Review #36: Ivanhoe

Knights of the world, unite!


Is it possible for two cultures thrown together on a single landmass to mingle peacefully? It is one of the core questioned asked by Sir Walter Scott in his 1820 novel Ivanhoe. But before you ponder that question too much, get ready for adventure!

The story takes place in the late twelfth century. King Richard the Lionhearted, upon his return from the Crusades, falls into the hands of the Duke of Austria. Prince John, Richard’s hapless brother, has usurped his throne, but things aren’t going well. There are financial concerns, Robin Hood and merry men are running rampant in the forests, and the tensions are high between the native Saxons and the recent Norman conquerors.

The plot details involve love-hate relationships that cut across racial and religious boundaries. The Christian Knight Templar Brian, a Norman, eyes the Jewess Rebecca, herself drawn to the Saxon Ivanhoe.

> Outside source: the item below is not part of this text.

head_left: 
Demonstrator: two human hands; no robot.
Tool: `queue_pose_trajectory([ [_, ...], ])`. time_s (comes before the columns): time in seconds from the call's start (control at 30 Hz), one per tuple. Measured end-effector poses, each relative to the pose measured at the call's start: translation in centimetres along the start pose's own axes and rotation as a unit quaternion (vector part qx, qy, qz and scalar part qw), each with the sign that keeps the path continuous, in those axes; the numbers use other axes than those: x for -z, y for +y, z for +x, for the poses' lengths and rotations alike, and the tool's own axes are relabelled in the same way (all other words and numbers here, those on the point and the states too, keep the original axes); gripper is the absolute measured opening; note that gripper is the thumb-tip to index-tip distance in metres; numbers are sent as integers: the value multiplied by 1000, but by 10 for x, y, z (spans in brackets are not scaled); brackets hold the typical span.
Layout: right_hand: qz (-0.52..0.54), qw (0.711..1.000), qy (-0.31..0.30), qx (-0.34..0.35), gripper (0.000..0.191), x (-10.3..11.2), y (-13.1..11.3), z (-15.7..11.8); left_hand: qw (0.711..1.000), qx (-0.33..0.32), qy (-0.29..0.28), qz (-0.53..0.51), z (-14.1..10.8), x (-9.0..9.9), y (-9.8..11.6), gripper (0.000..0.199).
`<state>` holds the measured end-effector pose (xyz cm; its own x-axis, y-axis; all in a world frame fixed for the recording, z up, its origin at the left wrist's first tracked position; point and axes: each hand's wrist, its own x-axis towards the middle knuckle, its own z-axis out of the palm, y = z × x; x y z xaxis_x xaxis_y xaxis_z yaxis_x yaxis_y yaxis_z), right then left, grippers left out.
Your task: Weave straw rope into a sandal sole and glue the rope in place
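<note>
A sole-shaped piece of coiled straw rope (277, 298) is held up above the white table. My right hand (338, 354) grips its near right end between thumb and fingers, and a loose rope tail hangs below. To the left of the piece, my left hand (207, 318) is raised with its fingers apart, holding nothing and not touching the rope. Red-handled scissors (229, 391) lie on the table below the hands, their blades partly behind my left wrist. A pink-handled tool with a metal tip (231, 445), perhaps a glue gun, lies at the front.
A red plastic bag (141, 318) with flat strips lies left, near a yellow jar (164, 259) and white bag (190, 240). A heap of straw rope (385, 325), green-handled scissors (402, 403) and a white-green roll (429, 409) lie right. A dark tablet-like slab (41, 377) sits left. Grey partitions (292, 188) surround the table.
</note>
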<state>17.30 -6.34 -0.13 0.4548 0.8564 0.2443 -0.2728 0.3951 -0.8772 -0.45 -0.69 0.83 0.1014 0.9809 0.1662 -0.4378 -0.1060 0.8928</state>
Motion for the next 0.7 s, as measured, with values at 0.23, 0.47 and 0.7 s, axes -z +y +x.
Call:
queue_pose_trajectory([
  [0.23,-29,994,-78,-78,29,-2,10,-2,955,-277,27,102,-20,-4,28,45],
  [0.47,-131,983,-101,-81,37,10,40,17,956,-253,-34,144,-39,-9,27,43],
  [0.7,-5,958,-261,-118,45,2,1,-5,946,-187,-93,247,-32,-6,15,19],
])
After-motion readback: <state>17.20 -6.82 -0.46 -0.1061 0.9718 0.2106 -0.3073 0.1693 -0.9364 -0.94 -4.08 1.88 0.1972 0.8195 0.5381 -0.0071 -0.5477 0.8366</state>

Cedric, a Saxon freeman, has pledged his ward Rowena in marriage to Athelstane, in an attempt to keep the Saxon leaders united against the Normans. Yet she loves Ivanhoe, Cedric’s son, who has been recently disowned by his father for following the Norman king (Richard) to Palestine. As a Jew, Rebecca’s father, Isaac, is hated by all major ethnic groups in England, and yet the nation’s financial woes require that John look to the Jewish community for support.

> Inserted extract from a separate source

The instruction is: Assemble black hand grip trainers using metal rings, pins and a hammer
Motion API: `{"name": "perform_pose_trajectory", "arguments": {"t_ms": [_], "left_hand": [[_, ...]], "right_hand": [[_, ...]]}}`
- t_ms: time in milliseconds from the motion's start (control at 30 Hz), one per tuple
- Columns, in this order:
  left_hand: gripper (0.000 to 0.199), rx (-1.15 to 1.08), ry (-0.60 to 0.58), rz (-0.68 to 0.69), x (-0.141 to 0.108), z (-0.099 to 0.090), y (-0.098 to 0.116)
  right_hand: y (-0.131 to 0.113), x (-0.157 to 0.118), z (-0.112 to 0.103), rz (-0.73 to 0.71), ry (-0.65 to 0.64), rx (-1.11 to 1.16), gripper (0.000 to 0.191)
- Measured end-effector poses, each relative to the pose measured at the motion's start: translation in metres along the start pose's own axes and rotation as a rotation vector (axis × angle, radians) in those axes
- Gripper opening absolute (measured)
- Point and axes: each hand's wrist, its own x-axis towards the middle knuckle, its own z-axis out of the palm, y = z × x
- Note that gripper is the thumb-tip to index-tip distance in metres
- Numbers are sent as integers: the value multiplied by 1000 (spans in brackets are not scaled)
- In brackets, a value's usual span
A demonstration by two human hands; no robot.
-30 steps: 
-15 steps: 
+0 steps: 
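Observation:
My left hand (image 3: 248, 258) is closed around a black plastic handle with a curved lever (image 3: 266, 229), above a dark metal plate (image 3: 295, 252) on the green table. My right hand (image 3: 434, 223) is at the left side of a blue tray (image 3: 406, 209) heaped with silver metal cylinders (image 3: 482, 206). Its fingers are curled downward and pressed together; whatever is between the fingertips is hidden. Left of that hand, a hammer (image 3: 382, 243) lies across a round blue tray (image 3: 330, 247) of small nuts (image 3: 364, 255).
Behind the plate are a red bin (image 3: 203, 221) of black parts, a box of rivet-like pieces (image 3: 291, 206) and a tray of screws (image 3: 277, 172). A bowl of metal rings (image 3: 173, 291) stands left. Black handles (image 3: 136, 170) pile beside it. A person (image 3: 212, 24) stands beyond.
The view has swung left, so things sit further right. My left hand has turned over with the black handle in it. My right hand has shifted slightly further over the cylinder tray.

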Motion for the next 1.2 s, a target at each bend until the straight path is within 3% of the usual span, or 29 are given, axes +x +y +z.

All of these conflicting ties nearly blow up, and one castle actually does. And who is this mysterious Black Knight that is able to best all other knights in their contests of strength and valor? And when will King Richard ever return and right all the wrongs? Or has he come already?

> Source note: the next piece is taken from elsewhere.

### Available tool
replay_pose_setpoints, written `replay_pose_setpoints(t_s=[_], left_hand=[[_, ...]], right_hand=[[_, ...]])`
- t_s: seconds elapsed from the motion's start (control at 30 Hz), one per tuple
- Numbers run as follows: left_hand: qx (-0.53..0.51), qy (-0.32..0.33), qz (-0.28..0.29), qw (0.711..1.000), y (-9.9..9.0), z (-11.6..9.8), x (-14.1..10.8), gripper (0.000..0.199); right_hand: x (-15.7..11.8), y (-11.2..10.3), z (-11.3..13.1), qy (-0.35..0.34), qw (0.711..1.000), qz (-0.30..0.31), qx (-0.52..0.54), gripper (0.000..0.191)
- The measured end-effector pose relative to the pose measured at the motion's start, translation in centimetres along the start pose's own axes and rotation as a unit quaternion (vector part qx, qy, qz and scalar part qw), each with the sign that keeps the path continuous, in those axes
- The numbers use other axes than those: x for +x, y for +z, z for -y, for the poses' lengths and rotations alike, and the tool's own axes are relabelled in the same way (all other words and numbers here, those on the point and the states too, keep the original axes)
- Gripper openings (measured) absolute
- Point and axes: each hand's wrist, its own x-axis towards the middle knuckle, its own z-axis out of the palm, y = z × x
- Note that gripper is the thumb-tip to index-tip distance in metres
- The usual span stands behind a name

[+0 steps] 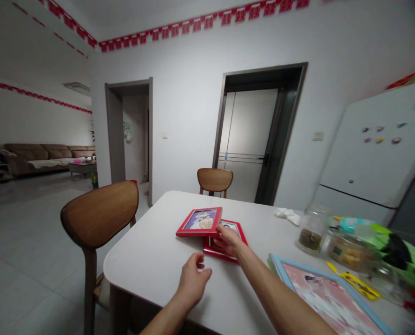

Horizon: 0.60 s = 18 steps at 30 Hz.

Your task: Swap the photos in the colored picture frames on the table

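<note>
My right hand (pixel 228 239) grips the right corner of a red picture frame (pixel 200 220) holding a photo with a purple background. This frame is tilted, partly over a second red picture frame (pixel 242 232) that lies on the white table (pixel 151 251). My right hand and the upper frame cover much of the lower one. Nearer the front edge, my left hand (pixel 194 279) hovers above the tabletop with fingers curled but apart, holding nothing.
A large blue-edged picture frame (pixel 332 293) lies at the right. Beyond it stand a glass jar (pixel 312 232), a lidded glass container (pixel 350 249), a yellow item (pixel 360 284) and green bags (pixel 398 256). Crumpled tissue (pixel 287 215) lies farther back. Wooden chairs (pixel 102 214) border the table.
</note>
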Motion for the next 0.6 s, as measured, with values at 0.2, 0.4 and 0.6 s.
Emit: replay_pose_setpoints(t_s=[0.2,0.4,0.6], left_hand=[[0.319,0.102,-0.080,0.939,-2.3,-1.1,3.2,0.064],[0.410,0.082,0.031,0.908,-5.8,-0.1,7.3,0.061],[0.476,0.151,0.098,0.861,-4.8,0.2,8.0,0.032]], right_hand=[[-2.7,-0.2,-0.2,0.014,1.000,-0.006,0.016,0.016],[-3.7,-1.2,-1.2,0.017,1.000,0.013,0.008,0.014],[-3.2,0.2,-1.1,0.024,0.999,0.036,-0.004,0.007]])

Ivanhoe is primarily a romance. Adventure, chivalry, fair maidens, jousting battles, and castles with towers and moats appear on nearly every page. But much of the storyline surrounds the conflicts between Saxon and Norman, and their united distaste for the Jews. Still, this is a romance, and the ending is happy. In the last chapter, Scott reminds the well-read follower that English—that strange mix of Norman and Saxon tongues—became the official court language just 150 years after the events in the book. And history shows how King Richard, upon his return, decreed protection for Jewish citizens. For Scott, we can all just get along, but it might take a few knights in shining armor to reach that goal.